SLAS TECHNOLOGY Translating Life Sciences Innovation ◽

10.1177/2472630320923321 ◽

2020 ◽

Vol 25 (4) ◽

pp. 329-344

Author(s):

Malcolm A. O’Neill ◽

Ian Black ◽

Breeanna Urbanowicz ◽

Vivek Bharadwaj ◽

Mike Crowley ◽

...

Keyword(s):

Plant Species ◽

Self Assembly ◽

Plant Cell Wall ◽

Pectic Polysaccharide ◽

Ionization Time ◽

Methyl Esterification ◽

Flight Mass Spectrometry ◽

Borate Ester ◽

Rhamnogalacturonan Ii

Rhamnogalacturonan II (RG-II) is a structurally complex pectic polysaccharide that exists as a borate ester cross-linked dimer in the cell walls of all vascular plants. The glycosyl sequence of RG-II is largely conserved, but there is evidence that galacturonic acid (GalA) methyl etherification and glucuronic acid (GlcA) methyl esterification vary in the A sidechain across plant species. Methyl esterification of the galacturonan backbone has also been reported but not confirmed. Here we describe a new procedure, utilizing aq. sodium borodeuteride (NaBD4)-reduced RG-II, to identify the methyl esterification status of backbone GalAs.
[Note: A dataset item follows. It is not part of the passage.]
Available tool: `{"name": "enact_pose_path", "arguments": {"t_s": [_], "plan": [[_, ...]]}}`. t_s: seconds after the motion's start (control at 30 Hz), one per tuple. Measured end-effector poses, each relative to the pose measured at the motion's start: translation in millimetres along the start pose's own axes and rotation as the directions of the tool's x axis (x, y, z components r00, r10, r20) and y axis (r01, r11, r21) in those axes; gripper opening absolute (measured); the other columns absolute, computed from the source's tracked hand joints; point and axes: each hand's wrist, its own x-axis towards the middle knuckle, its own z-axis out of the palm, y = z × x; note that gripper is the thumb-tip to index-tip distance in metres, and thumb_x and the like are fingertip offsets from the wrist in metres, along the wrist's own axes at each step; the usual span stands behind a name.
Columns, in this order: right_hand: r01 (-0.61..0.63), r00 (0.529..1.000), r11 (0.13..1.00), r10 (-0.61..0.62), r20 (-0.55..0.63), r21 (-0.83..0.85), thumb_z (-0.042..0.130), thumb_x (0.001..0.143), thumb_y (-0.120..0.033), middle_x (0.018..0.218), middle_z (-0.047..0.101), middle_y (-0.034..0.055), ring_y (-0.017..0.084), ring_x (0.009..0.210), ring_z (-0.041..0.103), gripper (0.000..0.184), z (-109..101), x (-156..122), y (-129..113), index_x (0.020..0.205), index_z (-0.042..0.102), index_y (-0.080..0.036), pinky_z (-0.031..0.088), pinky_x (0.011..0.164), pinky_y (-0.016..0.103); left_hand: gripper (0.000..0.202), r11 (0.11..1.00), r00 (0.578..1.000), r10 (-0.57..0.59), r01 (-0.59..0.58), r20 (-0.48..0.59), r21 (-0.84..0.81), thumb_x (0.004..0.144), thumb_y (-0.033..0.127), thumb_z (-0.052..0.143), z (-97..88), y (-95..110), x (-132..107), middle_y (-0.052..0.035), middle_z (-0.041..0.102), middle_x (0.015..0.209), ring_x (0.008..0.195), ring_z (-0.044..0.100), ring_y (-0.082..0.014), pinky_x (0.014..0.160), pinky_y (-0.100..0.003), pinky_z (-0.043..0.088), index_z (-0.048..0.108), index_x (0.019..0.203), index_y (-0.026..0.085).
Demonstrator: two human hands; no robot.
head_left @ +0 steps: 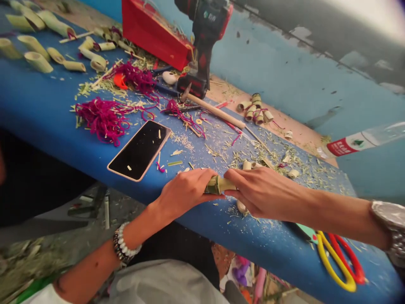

Our data suggest that up to two different GalAs are esterified in the RG-II backbone. We also adapted a procedure based on methanolysis and NaBD4 reduction to identify 3-, 4-, and 3,4- O-methyl GalA in RG-II. These data, together with matrix-assisted laser desorption/ionization–time-of-flight mass spectrometry (MALDI-TOF) MS analysis of sidechain A generated from selected RG-IIs and their NaBD4-reduced counterparts, suggest that methyl etherification of the β-linked GalA and methyl esterification of the GlcA are widespread. Nevertheless, the extent of these modifications varies between plant species. Our analysis of the sidechain B glycoforms in RG-II from different dicots and nonpoalean monocots suggests that this sidechain has a minimum structure of an O-acetylated hexasaccharide (Ara-[MeFuc]-Gal-AceA-Rha-Api-). To complement these studies, we provide further evidence showing that dimer formation and stability in vitro is cation and borate dependent. Taken together, our data further refine the primary sequence and sequence variation of RG-II and provide additional insight into dimer stability and factors controlling dimer self-assembly.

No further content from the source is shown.